So the bug is in the module and not in perl. You should report this to
its author.

No, that depends on your perspective. I'm aware that implementing
hashes in a different way would break Perl's lazy deletion idea.
However, implementing it this way breaks one of the fundamental rules
of programming language theory: A read is supposed to do a read.

Ozgun.
 
T

Tassilo v. Parseval

Also sprach Ozgun Erdogan:
I think another example will make it clear why I think Perl's
hv_iterinit()/hv_iternext() functions are not implemented as expected.
Technically, these functions are doing reads. Say, you have two
threads:

T1
----
grab_read_lock(hash1);
hv_iterinit(hash1);
while (not_endof_hash(hash1));
{
hv_iternext(hash1);
print(value(hash1));
}
release_read_lock(hash1);

T2
----
grab_read_lock(hash1);
hv_iterinit(hash1);
while (not_endof_hash(hash1));
{
hv_iternext(hash1);
print(value(hash1));
}
release_read_lock(hash1);

Technically, independent of scheduling, you should see each of hash1's
elements printed twice. This is because hv_iterinit()/hv_iternext()
are supposed to do reads. Honestly, I haven't tried this, but am
pretty sure it'll mess up in Perl.

I haven't tried. However, perl is thread-safe and hashes are used with
threads. So far I haven't yet heard any complains about this particular
aspect.
No, the problem is, the value of the iterator is in the hash structure
itself. And yes, you can easily do it in any other language, C++ STL
libraries provide you a data structure (like <vector>) and an iterator
that's independent of the data structure. Try the above example with
STL, and it'll give you what you want (or what I expect).

That's because you create each iterator object manually.

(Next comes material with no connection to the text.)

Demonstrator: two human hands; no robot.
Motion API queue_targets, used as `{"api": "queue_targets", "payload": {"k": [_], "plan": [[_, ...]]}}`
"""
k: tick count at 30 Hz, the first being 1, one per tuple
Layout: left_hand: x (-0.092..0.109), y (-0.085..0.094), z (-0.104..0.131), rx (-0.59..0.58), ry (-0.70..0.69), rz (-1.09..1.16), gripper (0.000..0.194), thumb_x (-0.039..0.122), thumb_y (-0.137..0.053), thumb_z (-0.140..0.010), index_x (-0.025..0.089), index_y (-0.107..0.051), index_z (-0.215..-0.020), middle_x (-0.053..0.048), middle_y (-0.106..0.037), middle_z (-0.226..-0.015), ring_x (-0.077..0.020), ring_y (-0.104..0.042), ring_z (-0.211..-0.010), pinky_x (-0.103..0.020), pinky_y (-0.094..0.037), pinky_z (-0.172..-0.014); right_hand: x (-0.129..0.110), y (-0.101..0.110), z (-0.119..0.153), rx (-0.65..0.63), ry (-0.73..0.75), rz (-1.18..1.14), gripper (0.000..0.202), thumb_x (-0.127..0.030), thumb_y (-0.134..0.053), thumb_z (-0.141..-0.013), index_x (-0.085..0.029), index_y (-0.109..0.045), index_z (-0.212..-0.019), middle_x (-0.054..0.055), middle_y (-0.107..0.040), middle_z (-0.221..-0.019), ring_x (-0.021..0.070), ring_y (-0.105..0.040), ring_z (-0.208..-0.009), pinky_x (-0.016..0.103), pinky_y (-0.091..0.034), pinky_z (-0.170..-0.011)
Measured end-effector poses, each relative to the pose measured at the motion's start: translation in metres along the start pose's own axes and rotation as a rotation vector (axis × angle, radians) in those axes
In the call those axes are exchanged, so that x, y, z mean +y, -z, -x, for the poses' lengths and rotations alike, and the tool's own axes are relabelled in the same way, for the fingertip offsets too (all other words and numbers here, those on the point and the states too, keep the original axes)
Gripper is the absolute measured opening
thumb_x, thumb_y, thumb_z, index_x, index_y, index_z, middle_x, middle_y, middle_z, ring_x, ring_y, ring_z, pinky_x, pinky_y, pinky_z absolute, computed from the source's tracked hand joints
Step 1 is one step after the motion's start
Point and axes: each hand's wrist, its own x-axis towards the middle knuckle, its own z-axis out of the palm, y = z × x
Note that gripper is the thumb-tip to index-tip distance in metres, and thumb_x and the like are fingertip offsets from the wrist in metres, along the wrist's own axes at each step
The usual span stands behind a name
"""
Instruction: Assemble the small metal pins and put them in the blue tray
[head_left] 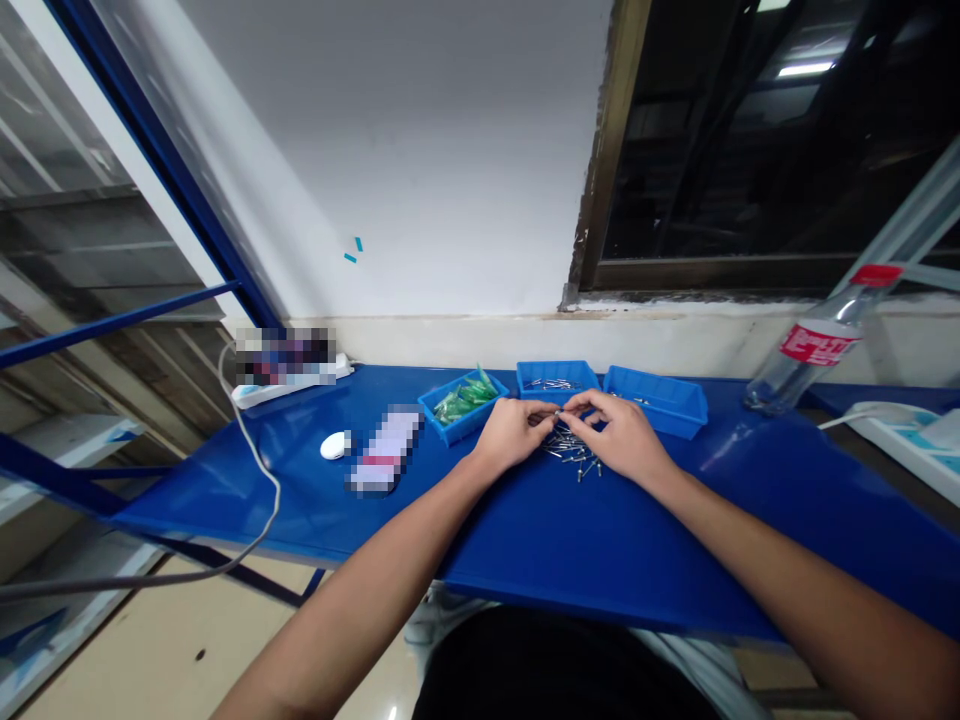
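My left hand (510, 432) and my right hand (616, 432) meet fingertip to fingertip over the blue table. Between their pinched thumbs and forefingers is a small silver piece (557, 414), apparently a metal rivet, mostly hidden by the fingers. Right below and in front lies a loose pile of rivets (577, 452), thin silver pins with thicker ends, partly covered by my hands. Behind the hands stands a blue bin (555, 368) with several similar rivets in it. Another blue bin (675, 405) at the right holds a few small pieces near its left end.
Left of my hands, a blue bin (450, 432) holds green-and-clear packets (466, 398). Further left lie a blurred-out phone-shaped thing (386, 450), a white round object (334, 446) and a power strip (300, 381) with a cable. A red-capped bottle (814, 345) stands at right.
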Motion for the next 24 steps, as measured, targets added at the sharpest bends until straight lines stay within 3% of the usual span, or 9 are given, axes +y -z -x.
{"api": "queue_targets", "payload": {"k": [9, 18, 24], "plan": [[0.006, 0.002, 0.001, 0.025, -0.006, 0.023, 0.021, 0.026, -0.065, -0.093, 0.018, -0.082, -0.102, -0.002, -0.082, -0.099, -0.0188, -0.077, -0.085, -0.027, -0.059, -0.083, 0.008, -0.003, -0.001, -0.016, -0.007, -0.064, 0.019, -0.029, -0.066, -0.088, -0.021, -0.071, -0.105, 0.007, -0.075, -0.096, 0.021, -0.072, -0.082, 0.033, -0.061, -0.069], [0.011, 0.005, 0.003, -0.029, -0.022, -0.065, 0.04, 0.045, -0.056, -0.1, 0.015, -0.082, -0.103, -0.002, -0.079, -0.081, -0.0157, -0.068, -0.069, -0.022, -0.045, -0.062, 0.004, -0.002, -0.001, -0.01, 0.053, 0.012, 0.014, -0.024, -0.062, -0.087, -0.022, -0.073, -0.097, 0.005, -0.071, -0.09, 0.019, -0.068, -0.076, 0.031, -0.057, -0.064], [0.009, 0.004, 0.003, -0.031, -0.017, -0.033, 0.037, 0.045, -0.058, -0.099, 0.017, -0.082, -0.107, -0.002, -0.08, -0.086, -0.0187, -0.073, -0.077, -0.023, -0.051, -0.068, 0.005, -0.001, -0.001, -0.018, 0.07, -0.014, 0.011, -0.025, -0.063, -0.089, -0.023, -0.072, -0.095, 0.006, -0.07, -0.093, 0.0189, -0.068, -0.078, 0.031, -0.056, -0.064]]}}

If you do:

void function (map<int,int>::iterator i) {
cout << i->first << i->second;
}

map<int,int> m;
m[1] = 1;
m[2] = 2;
map<int,int>::iterator i = m.begin();
cout << i->first << i->second;
function(++i);

that is equivalent to Perl's:

sub function { print each %{$_[0]} }
%hash = (1=>1, 2=>2);
print each %hash;
function(\%hash);

The latter's even more powerful as values can be added to the hash in
function(). In C++ you'd additionally have to pass the map to the
function.
No, that depends on your perspective. I'm aware that implementing
hashes in a different way would break Perl's lazy deletion idea.
However, implementing it this way breaks one of the fundamental rules
of programming language theory: A read is supposed to do a read.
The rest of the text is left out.